For every line in the listing below that contains the word "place", add one to the tally. State the final number and nothing else.
-- THE DATA follows --
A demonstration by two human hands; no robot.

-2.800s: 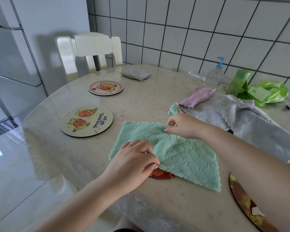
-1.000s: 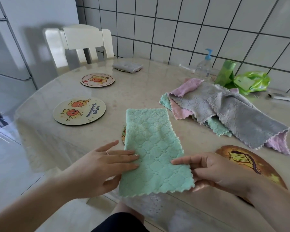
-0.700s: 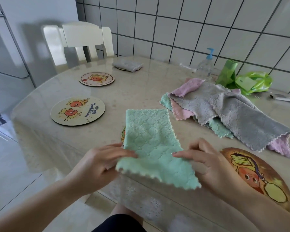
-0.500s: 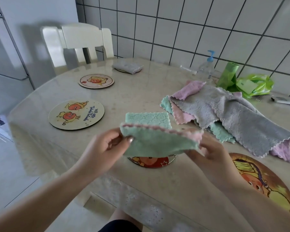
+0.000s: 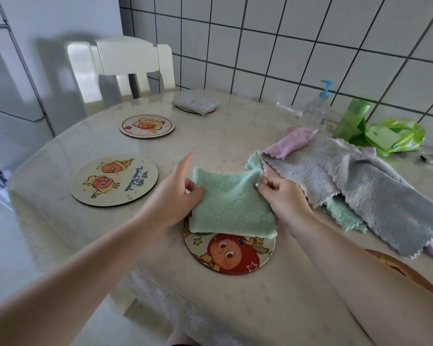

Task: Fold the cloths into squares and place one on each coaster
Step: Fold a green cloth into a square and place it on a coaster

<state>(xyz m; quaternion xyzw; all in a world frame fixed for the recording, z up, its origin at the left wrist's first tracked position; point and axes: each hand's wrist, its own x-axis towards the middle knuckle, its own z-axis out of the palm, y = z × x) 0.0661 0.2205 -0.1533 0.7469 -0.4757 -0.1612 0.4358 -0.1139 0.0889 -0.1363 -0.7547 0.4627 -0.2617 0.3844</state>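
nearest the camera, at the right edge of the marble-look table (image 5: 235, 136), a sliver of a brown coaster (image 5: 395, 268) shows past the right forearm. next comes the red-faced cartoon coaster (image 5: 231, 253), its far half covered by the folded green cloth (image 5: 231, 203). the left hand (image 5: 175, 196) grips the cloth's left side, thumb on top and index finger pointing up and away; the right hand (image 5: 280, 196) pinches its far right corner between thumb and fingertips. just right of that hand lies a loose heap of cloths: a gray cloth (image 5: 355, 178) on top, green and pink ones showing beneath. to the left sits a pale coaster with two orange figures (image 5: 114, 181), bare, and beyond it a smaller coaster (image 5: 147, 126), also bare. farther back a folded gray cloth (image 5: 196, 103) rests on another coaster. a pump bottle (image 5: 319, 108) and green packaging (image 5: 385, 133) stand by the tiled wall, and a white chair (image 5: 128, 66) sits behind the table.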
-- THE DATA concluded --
**ANSWER SPACE:** 2